A prior estimator follows the same API as scikit-learn’s estimator
: the fit
method
takes X
as the assets returns and stores the PriorModel
in its
prior_model_
attribute.
X
can be any array-like structure (numpy array, pandas DataFrame, etc.)
Warning
The prior of one model can be the posterior of another one. For example,
BlackLitterman
takes as input a prior estimator used to compute the prior
expected returns and prior covariance matrix, which are updated using the analyst’s
views to get the posterior expected returns and posterior covariance matrix. These
posterior estimates will be saved in a new PriorModel
that can be used in
another estimator.
The PriorModel
is a dataclass containing:
mu
: Expected returns estimation
covariance
: Covariance matrix estimation
returns
: assets returns estimation
cholesky
: Lower-triangular Cholesky factor of the covariance estimation (optional)
Empirical Prior#
The EmpiricalPrior
estimator estimates the PriorModel
by fitting a
mu_estimator
and a covariance_estimator
separately.
Example:
Empirical prior with James-Stein shrinkage for the estimation of expected returns and Denoising for the estimation of the covariance matrix:
from skfolio.datasets import load_sp500_dataset
from skfolio.moments import DenoiseCovariance, ShrunkMu
from skfolio.preprocessing import prices_to_returns
from skfolio.prior import EmpiricalPrior
prices = load_sp500_dataset()
X = prices_to_returns(prices)
model = EmpiricalPrior(
mu_estimator=ShrunkMu(), covariance_estimator=DenoiseCovariance()
)
model.fit(X)
print(model.prior_model_)
Black & Litterman#
The BlackLitterman
estimator estimates the PriorModel
using the
Black & Litterman model. It takes a Bayesian approach by using a prior estimate
of the assets expected returns and covariance matrix, which are updated using the
analyst views to get the posterior estimates.
Example:
from skfolio.preprocessing import prices_to_returns
from skfolio.datasets import load_sp500_dataset
from skfolio.prior import BlackLitterman
prices = load_sp500_dataset()
X = prices_to_returns(prices)
analyst_views = [
"AAPL - BBY == 0.0003",
"CVX - KO == 0.0004",
"MSFT == 0.0006",
]
model = BlackLitterman(views=analyst_views)
model.fit(X)
print(model.prior_model_)
Factor Model#
The FactorModel
estimator estimates the PriorModel
using a factor
model and a prior estimator of the factor’s returns.

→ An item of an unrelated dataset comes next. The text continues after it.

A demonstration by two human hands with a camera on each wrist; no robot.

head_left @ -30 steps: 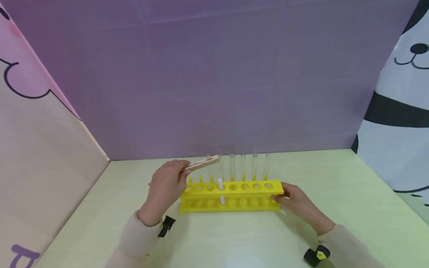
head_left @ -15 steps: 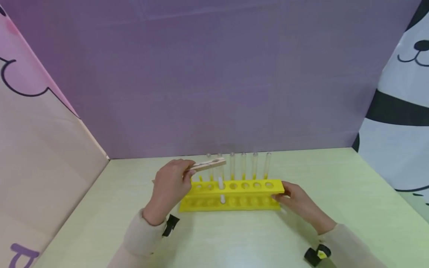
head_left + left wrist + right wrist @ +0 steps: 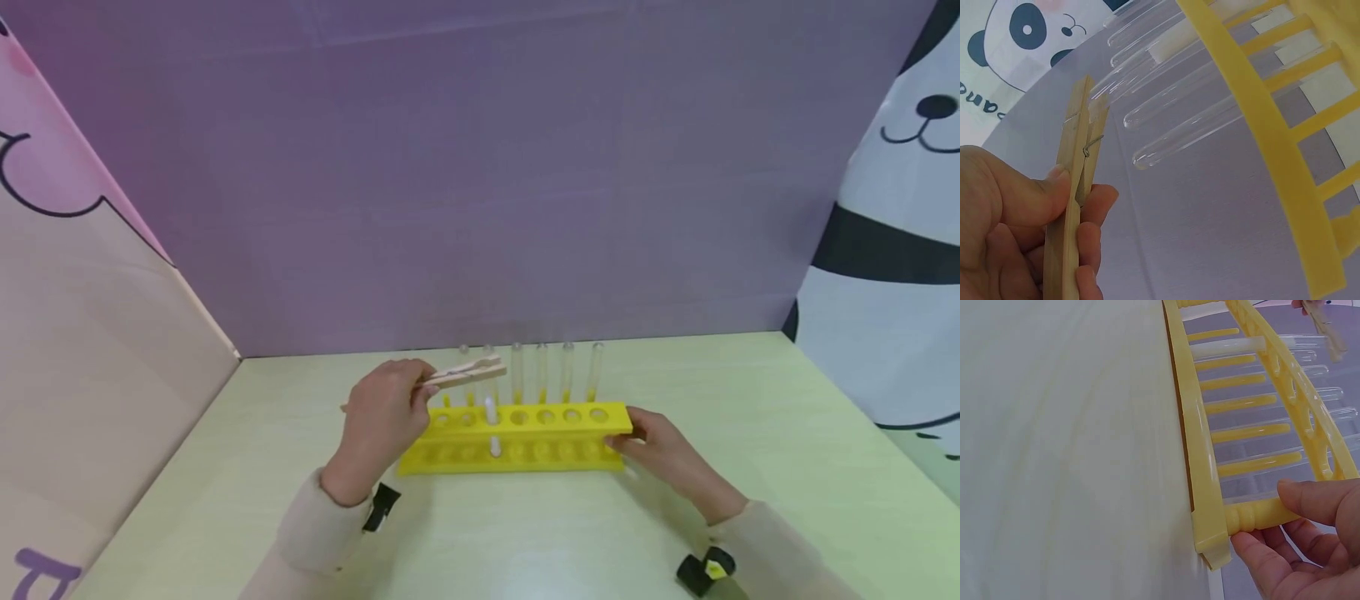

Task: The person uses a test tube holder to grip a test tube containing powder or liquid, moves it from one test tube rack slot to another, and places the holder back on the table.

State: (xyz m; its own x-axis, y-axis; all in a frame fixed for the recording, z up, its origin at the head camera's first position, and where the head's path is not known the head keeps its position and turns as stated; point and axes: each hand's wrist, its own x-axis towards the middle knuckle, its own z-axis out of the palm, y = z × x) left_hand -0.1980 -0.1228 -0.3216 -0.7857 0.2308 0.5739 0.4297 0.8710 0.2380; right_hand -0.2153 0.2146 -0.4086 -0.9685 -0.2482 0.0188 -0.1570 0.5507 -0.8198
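Wooden clamp (image 3: 467,376) | left hand (image 3: 382,414) grips it | right hand (image 3: 663,447) grips yellow rack (image 3: 555,432) | upturned tubes (image 3: 517,372) near clamp tip

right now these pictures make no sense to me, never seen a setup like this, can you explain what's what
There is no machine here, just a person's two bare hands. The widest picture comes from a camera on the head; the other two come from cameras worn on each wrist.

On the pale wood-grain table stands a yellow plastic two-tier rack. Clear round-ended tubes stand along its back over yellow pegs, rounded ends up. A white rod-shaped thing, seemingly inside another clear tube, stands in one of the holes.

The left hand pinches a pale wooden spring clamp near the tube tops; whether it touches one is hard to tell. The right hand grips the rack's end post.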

The purpose of factor models is to impose a structure on financial variables and their covariance matrix by explaining them through a small number of common factors. This can help overcome estimation error by reducing the number of parameters, i.e., the dimensionality of the estimation problem, making portfolio optimization more robust against noise in the data. Factor models also provide a decomposition of financial risk into systematic and security-specific components.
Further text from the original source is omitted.